Heger A, Holm L
Structural Genomics Group, EMBL-EBI, Cambridge CB10 1SD, UK.
Bioinformatics. 2001 Mar;17(3):272-9. doi: 10.1093/bioinformatics/17.3.272.
Evolutionary classification leads to an economical description of protein sequence data because attributes of function and structure are inherited in protein families. This paper presents Picasso, a procedure for deriving a minimal set of protein family profiles that cover all known protein sequences.
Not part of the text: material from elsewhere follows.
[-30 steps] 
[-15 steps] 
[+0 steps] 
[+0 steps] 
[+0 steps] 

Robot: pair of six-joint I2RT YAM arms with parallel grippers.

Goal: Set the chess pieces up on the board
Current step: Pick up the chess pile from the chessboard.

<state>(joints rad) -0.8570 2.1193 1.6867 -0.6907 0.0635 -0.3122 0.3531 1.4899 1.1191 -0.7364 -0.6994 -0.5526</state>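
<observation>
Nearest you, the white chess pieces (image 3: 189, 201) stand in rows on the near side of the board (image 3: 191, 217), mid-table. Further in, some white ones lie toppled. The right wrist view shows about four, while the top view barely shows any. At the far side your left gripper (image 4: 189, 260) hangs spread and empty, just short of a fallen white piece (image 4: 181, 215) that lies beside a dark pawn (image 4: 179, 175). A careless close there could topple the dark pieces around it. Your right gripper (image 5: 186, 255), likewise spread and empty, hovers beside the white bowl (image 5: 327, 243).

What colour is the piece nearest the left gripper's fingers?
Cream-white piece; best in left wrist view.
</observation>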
Picasso starts from highly overlapping sequence neighbourhoods revealed by all-on-all pairwise Blast alignment. Overlaps are reduced by merging sequences or parts of sequences into multiple alignments. For maximum unification, the multiple alignments must reach into the twilight zone of sequence similarity. Sensitive and selective profile-profile comparison allows unification down to about 15% pairwise sequence identity. Families unified through a short conserved sequence motif are associated with multiple full-length alignments describing different subfamilies. Domains that are mobile modules are identified based on their association with different sets of neighbours. The result is 10000 unified domain families (excluding singletons) representing functionally related proteins and recovering classical prolific domain types in high numbers. The classification is useful, for example, in developing strategies for efficient database searching and for selecting targets to complete the map of all 3-D structures.
进化分类能够对蛋白质序列数据进行经济有效的描述,因为功能和结构属性在蛋白质家族中是可遗传的。本文介绍了Picasso,这是一种用于推导覆盖所有已知蛋白质序列的最小蛋白质家族谱集的程序。
Picasso从通过全对全两两Blast比对揭示的高度重叠的序列邻域开始。通过将序列或序列的部分合并到多序列比对中来减少重叠。为了实现最大程度的统一,多序列比对必须深入到序列相似性的模糊区域。灵敏且具有选择性的谱-谱比较允许统一到约15%的两两序列同一性。通过短保守序列基序统一的家族与描述不同亚家族的多个全长比对相关联。基于与不 同邻域集的关联来识别作为移动模块的结构域。结果是得到了10000个统一的结构域家族(不包括单例),它们代表功能相关的蛋白质并且大量恢复了经典的丰富结构域类型。这种分类例如在制定高效数据库搜索策略以及选择目标以完成所有三维结构图谱方面是有用的。